L’autobiographie de Patrick Edlinger, par Patrick Edlinger et Jean-Michel Asselin
Editions Guérin, février 2013
L’opéra vertical
C’est à Palud-sur-Verdon, la Mecque de l’escalade, LE spot des grimpeurs, que Patrick Edlinger s’était installé. Discret, fuyant les mondanités, à 52 ans, il continuait le rituel quotidien de l’entrainement, signait le rocher avant chaque escalade. Jusqu’en novembre 2012. Quelques jours avant de perdre la vie dans un accident domestique, il avait mis le dernier mot à cette autobiographie, laquelle prend une tournure testamentaire.
Dans cet ouvrage absolument magnifique, émaillé de sublimes photographies, le funambule des parois, le félin des falaises revient sur sa vie, sur cet appel précoce de la montagne, sur ces défis en solo lancés au vide. A tous les vides. On glisse nos pas dans les siens, pris de vertige, encordés à ses mots. On comprend alors combien l’escalade à mains nues n’est pas pour lui un sport, une passion, mais un mode de vie à part entière. « Le solo est une démarche personnelle car il y a toujours une prise de conscience du risque de mourir et là, je vous prie de me croire qu’on n’a pas envie de perdre notre vie pour la gloire. Je tiens à profiter pleinement de cette vie qui est la mienne. Le solo, c’est simplement pour aller plus loin dans la zone de la peur, pour mieux se connaitre. » P.66
Suite au fabuleux documentaire que lui consacre Jean-Paul Janssen, » La vie au bout des doigts », en 1982, Edlinger passe de l’anonymat aux feux des projecteurs. Le mythe est né. Et Edlinger d’incarner le héros moderne. Un héros au physique d’ange, au génie incomparable de la grimpe, à la vie simple et saine. Le risk symbol. Souvent imité. Jamais égalé.
Celui qui a défié les sommets les plus prestigieux à travers le monde, nous offre aussi dans ce livre sa bataille la plus difficile entamée en 2009, bataille qui aura duré trois ans : celle de l’escalade de la dépression, maladie vertigineuse, abîme sans fin, sommet de souffrances. Fuite dans l’alcool, la cigarette, les médicaments, les heures à se vider la tête le long des parois, tout est bon pour tenter de faire dévisser l’ennemi intérieur.

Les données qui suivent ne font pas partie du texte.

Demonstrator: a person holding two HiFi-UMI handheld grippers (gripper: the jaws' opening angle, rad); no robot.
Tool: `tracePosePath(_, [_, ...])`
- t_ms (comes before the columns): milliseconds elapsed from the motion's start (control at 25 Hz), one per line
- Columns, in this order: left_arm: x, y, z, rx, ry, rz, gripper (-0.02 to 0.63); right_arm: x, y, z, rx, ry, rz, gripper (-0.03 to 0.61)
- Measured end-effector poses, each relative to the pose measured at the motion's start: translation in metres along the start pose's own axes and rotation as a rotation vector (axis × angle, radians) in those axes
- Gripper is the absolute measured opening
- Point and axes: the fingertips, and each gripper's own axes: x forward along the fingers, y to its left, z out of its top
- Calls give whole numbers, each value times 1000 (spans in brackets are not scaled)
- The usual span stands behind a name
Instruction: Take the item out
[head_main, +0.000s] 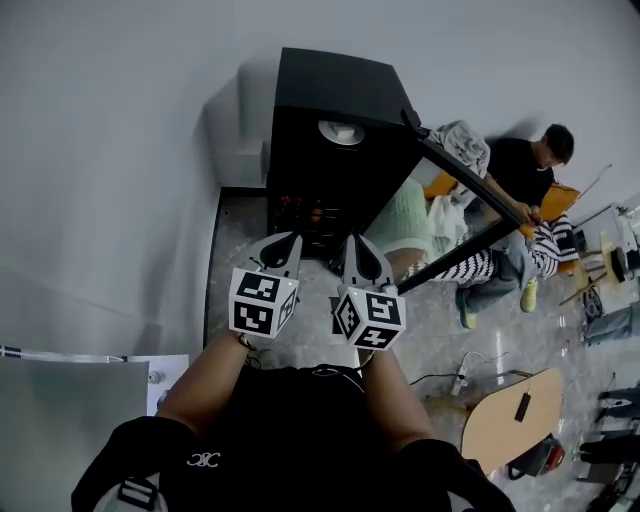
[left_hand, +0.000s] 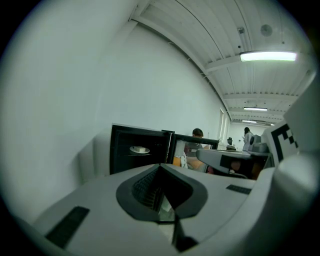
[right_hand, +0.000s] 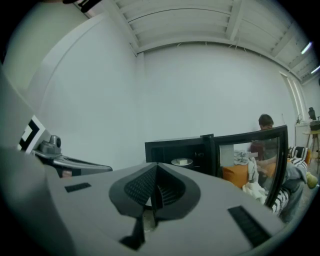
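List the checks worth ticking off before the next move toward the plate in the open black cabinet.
1. Glass door of the black box-shaped cabinet open: ok.
2. White round plate carrying a pale item, on a shelf and in view: ok.
3. Left gripper jaws apart for a grasp: not ok, together with nothing between.
4. Right gripper jaws apart: not ok, together and empty.
5. Grippers at the shelf: not ok, both short of the cabinet.
6. Seated person in a black top clear of the door: cannot tell.
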Motion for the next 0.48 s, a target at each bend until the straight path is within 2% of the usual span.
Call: tracePosePath(480, [14, 13, 2, 8, -5, -10, 8, 6, -2, 0, 9, -1, -42, 6])
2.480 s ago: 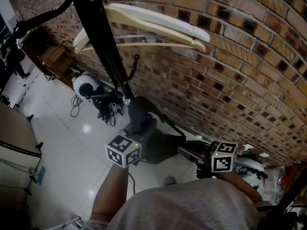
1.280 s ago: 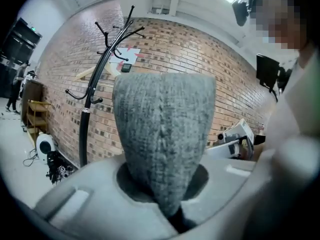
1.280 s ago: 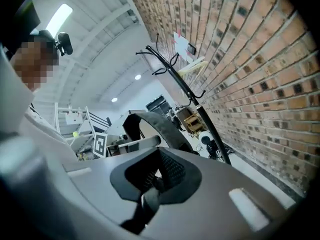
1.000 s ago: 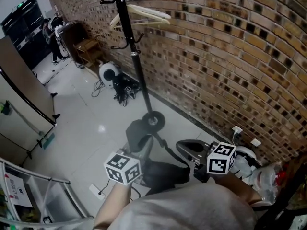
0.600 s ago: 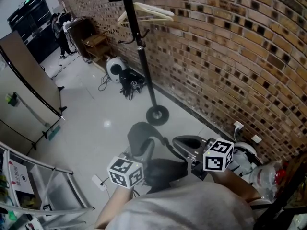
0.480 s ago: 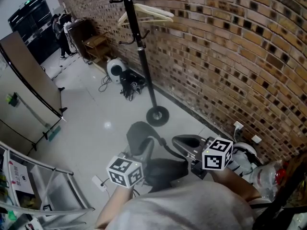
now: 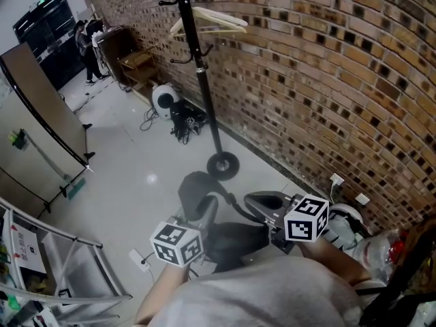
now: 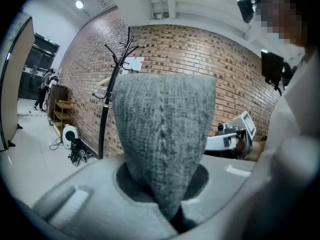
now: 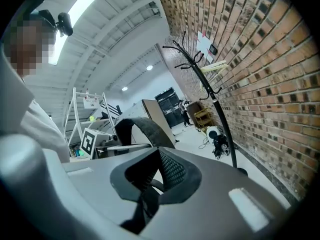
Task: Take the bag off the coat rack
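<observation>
Coat rack point(image 7: 204, 94) now stands farther off, bag point(image 7: 235, 240) freed.
Left gripper point(image 8: 172, 221) pinches its knit strap point(image 8: 162, 134); right gripper point(image 9: 145, 204) closed on nothing.

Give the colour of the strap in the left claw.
Grey, knitted strap; left gripper view shows it best.
</observation>
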Motion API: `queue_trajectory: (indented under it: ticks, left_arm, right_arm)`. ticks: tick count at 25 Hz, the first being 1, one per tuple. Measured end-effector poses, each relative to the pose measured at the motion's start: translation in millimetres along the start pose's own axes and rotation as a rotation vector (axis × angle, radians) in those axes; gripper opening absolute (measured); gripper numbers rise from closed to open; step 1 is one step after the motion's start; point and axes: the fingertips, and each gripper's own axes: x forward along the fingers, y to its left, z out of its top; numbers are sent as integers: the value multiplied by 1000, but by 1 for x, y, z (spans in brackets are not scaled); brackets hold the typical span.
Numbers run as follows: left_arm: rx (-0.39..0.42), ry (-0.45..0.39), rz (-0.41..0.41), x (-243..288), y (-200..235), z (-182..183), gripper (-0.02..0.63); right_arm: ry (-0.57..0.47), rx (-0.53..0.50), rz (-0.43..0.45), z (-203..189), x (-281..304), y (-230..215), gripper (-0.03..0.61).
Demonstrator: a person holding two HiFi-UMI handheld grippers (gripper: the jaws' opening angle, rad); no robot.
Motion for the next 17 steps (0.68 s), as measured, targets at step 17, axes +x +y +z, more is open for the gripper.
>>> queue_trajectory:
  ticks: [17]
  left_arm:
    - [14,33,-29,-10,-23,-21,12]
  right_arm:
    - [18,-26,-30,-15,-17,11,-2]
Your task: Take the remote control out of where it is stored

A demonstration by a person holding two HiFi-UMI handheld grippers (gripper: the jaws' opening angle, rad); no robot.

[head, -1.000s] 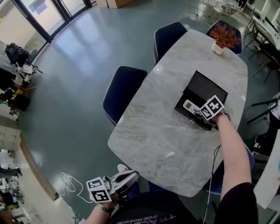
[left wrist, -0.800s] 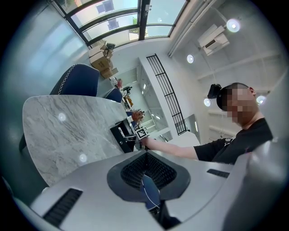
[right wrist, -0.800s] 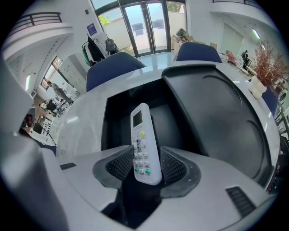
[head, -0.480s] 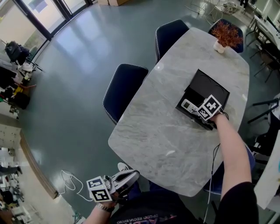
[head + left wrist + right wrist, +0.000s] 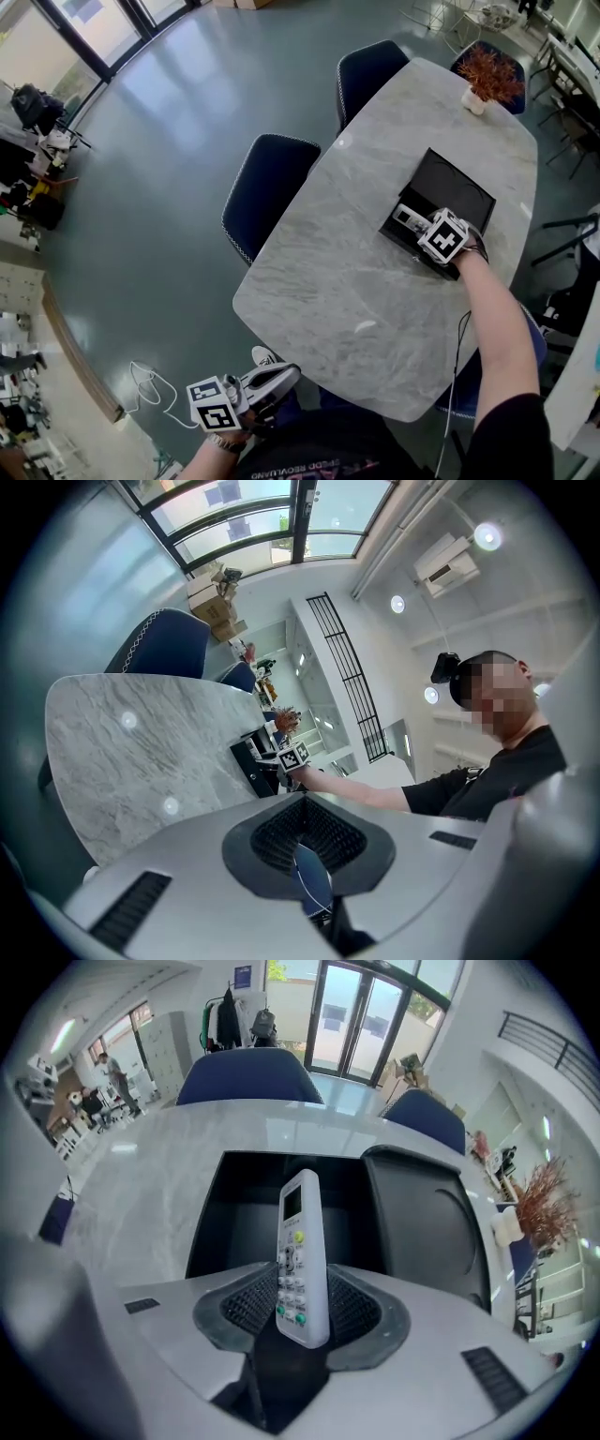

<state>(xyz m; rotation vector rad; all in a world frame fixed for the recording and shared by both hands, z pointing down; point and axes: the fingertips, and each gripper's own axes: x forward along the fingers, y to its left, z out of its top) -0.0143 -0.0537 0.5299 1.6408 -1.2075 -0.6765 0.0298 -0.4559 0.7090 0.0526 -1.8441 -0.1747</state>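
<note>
A white remote control [image 5: 300,1258] with green buttons stands between the black pads of my right gripper [image 5: 302,1309], which is shut on its lower end. It is held over the open black box [image 5: 239,1211], whose lid [image 5: 424,1215] lies back to the right. In the head view the remote [image 5: 407,217] shows just left of the right gripper [image 5: 421,228], at the near edge of the box [image 5: 450,187] on the marble table [image 5: 319,281]. My left gripper [image 5: 279,377] hangs low beside the person's body, off the table. Its jaws [image 5: 305,855] are together with nothing held.
Two dark blue chairs [image 5: 267,183] [image 5: 370,70] stand along the table's left side. A reddish dried plant in a white vase [image 5: 487,80] sits at the far end. A cable [image 5: 150,389] lies on the floor near the left gripper.
The right gripper has turned and shifted slightly left with the remote held in it. The left gripper has stayed where it was.
</note>
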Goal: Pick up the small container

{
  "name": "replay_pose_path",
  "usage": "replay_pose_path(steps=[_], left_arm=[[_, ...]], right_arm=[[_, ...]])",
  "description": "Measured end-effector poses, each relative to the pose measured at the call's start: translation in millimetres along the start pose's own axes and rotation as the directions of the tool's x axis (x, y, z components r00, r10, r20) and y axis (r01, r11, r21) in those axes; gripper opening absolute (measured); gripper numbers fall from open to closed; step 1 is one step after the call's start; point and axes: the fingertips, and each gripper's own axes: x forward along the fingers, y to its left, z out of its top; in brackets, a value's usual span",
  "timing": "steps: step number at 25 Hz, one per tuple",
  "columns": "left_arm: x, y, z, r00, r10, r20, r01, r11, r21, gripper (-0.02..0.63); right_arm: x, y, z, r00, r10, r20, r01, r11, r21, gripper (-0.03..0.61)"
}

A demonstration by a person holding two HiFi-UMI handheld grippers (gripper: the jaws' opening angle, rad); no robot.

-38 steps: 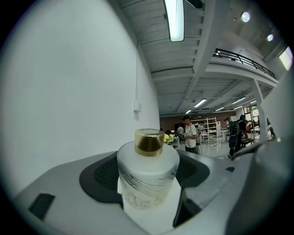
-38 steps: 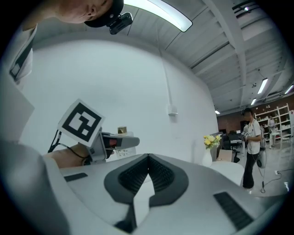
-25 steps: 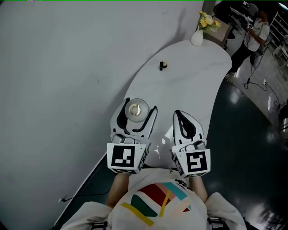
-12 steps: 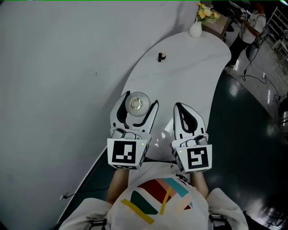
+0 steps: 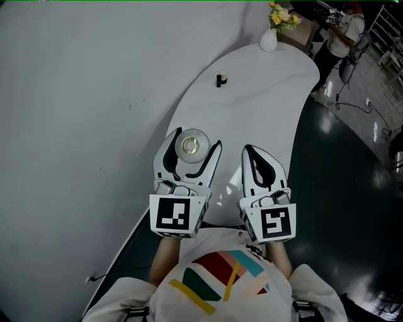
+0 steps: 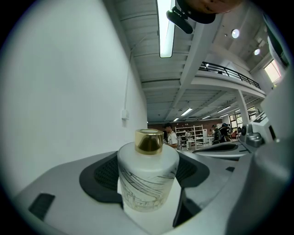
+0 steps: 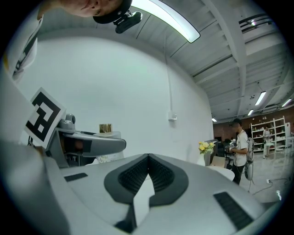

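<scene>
White wall [image 5: 82, 94] is taking up the whole L side of the head view. A curved white table [image 5: 264, 94] is running along it toward the far end. Dark glossy floor [image 5: 340, 188] is showing on the R. At the bottom edge the person's shirt [image 5: 220, 283], white w/ coloured stripes, is filling the near part of the view.

Both grippers are hovering over the near end of the table, side by side and apart. Each is showing its marker cube: L cube [image 5: 171, 217], R cube [image 5: 272, 223].

L gripper [image 5: 195, 139] is standing wide, w/ its dark pads pressing on both sides of the small container [image 6: 148, 183], so it's gripping it. The container is a frosted white bottle w/ fine line drawings on its body and a gold cap [image 6: 149, 141]. It's sitting upright btwn the jaws, next to the wall edge of the table. Can't tell if its base is touching the tabletop.

R gripper [image 5: 250, 152] is holding nothing, its pads meeting at the tips.

Far end of the table: a white vase [image 5: 268, 41] is carrying yellow flowers [image 5: 278, 16]. A small dark object [image 5: 220, 80] is standing nearer, well apart from the grippers and too small to identify. A person [image 5: 340, 38] is standing on the floor in the bg.
</scene>
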Motion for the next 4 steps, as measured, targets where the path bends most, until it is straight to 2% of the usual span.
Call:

P. 31 : » Patrick sait qu’il ne pourra plus donner le change très longtemps. Un matin, la douleur n’est plus seulement existentielle, non, elle s’inscrit dans le corps, les gestes, la respiration, les battements de coeur, au creux du ventre, dans les mains qui se mettent à trembler. (…) ». L’ange blond de « La vie au bout des doigts », celui qu’on adulait du temps de l’argent et du succès, voit peu à peu le vide se faire autour de lui. Au bout des doigts d’une seule main restent les vrais amis…
Pour sa fille tant aimée, Nastia, il renoncera à l’appel du vide du haut des falaises, solution tentante et radicale pour en finir. Pour elle, il n’abandonnera pas. Pour elle, il est prêt à réussir l’ascension la plus difficile de sa vie, à atteindre les cimes de la guérison. Et si la bataille est âpre, si les écorchures à l’âme sont nombreuses, si la douleur adhère à lui comme de la magnésie, s’il se met vert, il relèvera le challenge. Avec l’amour comme baudrier. Lui, Patrick Edlinger, l’homme des ascensions, évoque sa descente aux enfers. Et surtout, il plante au sommet de la guérison trois ans plus tard le fanion de l’espoir: » C’est une maladie terrible car elle atteint ton corps et ton cerveau, mais curieusement, c’est aussi une chance. Si l’on s’en sort, on est encore plus fort. »
Une autobiographie captivante, véritable hymne à la vie, à la liberté, au dépassement de soi. Pour tous les amoureux de l’escalade, mais pas seulement : pour tous les amoureux de la vie.
Un livre somptueux à lire, à relire, à offrir!